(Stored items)
_ _ _ _ _ _ _

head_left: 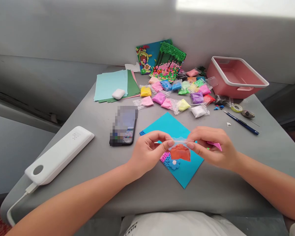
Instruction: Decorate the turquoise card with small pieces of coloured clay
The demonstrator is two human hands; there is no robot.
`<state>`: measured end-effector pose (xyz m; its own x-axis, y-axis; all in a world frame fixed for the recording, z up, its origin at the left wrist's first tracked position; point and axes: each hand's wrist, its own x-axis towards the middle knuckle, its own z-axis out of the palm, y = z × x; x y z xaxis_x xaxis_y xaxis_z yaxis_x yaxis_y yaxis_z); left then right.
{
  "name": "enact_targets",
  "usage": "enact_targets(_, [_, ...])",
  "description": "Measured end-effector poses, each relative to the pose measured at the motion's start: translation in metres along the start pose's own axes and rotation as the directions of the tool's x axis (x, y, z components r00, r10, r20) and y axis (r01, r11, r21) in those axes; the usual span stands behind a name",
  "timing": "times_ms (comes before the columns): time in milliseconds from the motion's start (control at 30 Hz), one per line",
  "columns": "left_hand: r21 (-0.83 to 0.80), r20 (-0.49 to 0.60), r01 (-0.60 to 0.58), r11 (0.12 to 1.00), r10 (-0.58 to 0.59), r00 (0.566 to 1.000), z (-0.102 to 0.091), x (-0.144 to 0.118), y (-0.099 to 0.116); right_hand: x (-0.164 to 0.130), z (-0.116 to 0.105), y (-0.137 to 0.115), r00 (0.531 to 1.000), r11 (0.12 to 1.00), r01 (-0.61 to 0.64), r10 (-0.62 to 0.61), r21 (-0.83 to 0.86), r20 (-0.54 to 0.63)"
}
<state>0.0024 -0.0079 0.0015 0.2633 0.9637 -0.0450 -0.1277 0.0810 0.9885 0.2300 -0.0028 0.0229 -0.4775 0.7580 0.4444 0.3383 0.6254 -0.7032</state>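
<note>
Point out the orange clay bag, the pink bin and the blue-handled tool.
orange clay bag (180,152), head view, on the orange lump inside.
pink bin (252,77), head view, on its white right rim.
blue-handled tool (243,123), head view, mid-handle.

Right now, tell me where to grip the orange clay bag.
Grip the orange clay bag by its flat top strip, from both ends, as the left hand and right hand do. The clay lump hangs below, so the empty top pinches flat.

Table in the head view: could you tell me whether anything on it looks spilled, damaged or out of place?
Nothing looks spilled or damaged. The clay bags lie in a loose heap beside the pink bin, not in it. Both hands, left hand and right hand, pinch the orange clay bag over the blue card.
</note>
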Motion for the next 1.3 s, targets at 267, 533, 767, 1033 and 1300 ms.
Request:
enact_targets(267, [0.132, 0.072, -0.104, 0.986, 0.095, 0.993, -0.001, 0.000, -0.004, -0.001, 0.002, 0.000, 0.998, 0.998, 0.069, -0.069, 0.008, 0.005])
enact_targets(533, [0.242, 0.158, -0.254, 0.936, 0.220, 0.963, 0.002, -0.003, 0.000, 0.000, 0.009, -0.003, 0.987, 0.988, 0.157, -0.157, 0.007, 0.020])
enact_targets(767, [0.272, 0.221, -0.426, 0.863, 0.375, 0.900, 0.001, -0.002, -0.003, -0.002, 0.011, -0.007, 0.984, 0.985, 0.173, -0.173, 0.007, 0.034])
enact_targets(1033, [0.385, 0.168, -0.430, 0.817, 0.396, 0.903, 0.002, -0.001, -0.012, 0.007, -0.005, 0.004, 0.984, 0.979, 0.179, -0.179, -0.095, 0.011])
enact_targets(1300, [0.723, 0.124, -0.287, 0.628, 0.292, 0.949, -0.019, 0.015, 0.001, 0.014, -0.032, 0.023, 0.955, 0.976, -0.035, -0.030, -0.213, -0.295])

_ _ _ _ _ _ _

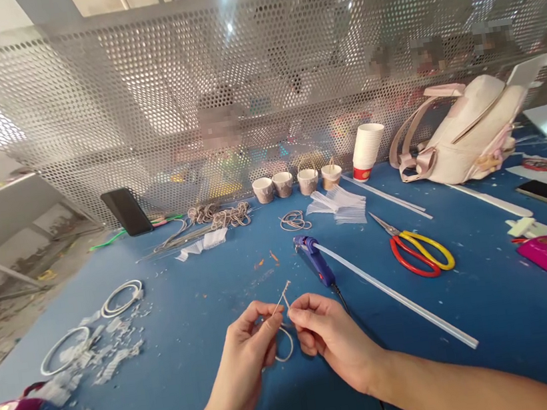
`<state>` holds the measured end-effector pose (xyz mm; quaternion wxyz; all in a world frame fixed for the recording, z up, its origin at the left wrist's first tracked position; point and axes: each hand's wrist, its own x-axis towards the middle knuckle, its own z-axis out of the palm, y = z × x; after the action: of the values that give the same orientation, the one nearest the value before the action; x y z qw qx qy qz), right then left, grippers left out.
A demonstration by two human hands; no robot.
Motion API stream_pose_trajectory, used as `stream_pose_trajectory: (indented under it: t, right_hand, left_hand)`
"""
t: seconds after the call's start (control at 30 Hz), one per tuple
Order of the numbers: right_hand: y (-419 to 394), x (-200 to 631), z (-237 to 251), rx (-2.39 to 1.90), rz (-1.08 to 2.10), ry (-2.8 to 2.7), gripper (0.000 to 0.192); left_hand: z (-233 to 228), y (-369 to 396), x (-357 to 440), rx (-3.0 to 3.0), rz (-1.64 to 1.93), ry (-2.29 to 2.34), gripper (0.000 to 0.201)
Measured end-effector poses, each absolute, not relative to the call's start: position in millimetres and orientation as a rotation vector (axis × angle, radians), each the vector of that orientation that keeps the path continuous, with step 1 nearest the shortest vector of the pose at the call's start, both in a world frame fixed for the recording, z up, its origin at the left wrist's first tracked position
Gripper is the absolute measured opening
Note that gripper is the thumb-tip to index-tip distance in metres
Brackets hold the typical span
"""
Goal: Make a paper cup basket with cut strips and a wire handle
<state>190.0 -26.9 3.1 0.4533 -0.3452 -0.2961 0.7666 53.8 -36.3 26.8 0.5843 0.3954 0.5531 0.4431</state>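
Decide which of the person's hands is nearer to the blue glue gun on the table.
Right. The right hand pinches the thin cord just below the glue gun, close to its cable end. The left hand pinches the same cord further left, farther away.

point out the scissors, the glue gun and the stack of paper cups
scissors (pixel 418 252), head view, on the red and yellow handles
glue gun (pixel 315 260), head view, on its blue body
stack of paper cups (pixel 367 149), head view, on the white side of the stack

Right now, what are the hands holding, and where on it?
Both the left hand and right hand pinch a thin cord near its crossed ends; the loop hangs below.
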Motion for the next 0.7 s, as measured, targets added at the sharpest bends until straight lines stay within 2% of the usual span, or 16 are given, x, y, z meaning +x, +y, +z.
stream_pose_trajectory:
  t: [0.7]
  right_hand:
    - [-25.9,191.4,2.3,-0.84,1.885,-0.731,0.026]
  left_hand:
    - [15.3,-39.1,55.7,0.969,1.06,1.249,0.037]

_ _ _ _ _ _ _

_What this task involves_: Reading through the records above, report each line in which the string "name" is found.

_Exercise solution_:
  "name": "enact_targets",
  "description": "Measured end-effector poses, each relative to the pose measured at the motion's start: translation in metres along the start pose's own axes and rotation as the directions of the tool's x axis (x, y, z components r00, r10, r20) and y axis (r01, r11, r21) in those axes; the usual span stands behind a name",

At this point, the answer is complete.